Data extract:

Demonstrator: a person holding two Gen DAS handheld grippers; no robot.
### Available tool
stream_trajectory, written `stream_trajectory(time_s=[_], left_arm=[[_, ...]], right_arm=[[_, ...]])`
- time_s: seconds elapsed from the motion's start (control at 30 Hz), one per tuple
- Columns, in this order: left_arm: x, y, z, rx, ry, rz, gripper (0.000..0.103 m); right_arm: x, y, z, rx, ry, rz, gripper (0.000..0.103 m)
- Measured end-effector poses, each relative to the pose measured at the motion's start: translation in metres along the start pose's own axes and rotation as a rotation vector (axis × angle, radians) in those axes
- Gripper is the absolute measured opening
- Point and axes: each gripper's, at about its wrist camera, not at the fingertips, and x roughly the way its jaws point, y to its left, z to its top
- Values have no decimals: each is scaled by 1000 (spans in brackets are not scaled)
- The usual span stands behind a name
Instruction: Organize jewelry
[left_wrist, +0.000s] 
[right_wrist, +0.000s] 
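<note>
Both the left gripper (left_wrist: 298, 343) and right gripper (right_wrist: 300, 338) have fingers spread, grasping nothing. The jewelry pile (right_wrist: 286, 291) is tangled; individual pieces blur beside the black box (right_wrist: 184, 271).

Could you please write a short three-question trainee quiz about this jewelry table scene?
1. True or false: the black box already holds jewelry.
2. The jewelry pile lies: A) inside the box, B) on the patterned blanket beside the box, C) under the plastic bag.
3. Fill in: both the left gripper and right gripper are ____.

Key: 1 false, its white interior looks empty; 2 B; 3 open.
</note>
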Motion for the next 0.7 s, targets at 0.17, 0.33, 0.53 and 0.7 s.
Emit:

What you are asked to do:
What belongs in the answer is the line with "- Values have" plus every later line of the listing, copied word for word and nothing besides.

Result for this exercise:
- Values have no decimals: each is scaled by 1000 (spans in brackets are not scaled)
- The usual span stands behind a name
Instruction: Organize jewelry
[left_wrist, +0.000s] 
[right_wrist, +0.000s] 
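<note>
Both the left gripper (left_wrist: 298, 343) and right gripper (right_wrist: 300, 338) have fingers spread, grasping nothing. The jewelry pile (right_wrist: 286, 291) is tangled; individual pieces blur beside the black box (right_wrist: 184, 271).

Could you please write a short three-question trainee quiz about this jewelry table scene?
1. True or false: the black box already holds jewelry.
2. The jewelry pile lies: A) inside the box, B) on the patterned blanket beside the box, C) under the plastic bag.
3. Fill in: both the left gripper and right gripper are ____.

Key: 1 false, its white interior looks empty; 2 B; 3 open.
</note>
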Motion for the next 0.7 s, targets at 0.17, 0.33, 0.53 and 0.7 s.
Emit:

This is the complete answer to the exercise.